Problem requirements: The complete listing should be copied out exactly.

__________________________________________________

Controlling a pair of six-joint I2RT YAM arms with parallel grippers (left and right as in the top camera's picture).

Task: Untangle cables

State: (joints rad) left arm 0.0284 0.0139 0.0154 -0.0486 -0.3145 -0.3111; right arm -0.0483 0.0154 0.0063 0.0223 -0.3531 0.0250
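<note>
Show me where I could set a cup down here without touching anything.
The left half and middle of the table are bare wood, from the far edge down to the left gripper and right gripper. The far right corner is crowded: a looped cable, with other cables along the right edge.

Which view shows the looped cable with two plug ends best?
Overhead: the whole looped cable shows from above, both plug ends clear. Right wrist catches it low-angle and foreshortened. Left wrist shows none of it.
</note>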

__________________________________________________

Exercise response:
Controlling a pair of six-joint I2RT YAM arms with parallel grippers (left and right as in the top camera's picture).

Task: Untangle cables

State: (joints rad) left arm 0.0284 0.0139 0.0154 -0.0486 -0.3145 -0.3111; right arm -0.0483 0.0154 0.0063 0.0223 -0.3531 0.0250
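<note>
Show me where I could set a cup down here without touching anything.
The left half and middle of the table are bare wood, from the far edge down to the left gripper and right gripper. The far right corner is crowded: a looped cable, with other cables along the right edge.

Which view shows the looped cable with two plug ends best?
Overhead: the whole looped cable shows from above, both plug ends clear. Right wrist catches it low-angle and foreshortened. Left wrist shows none of it.
</note>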

That completes the output for this exercise.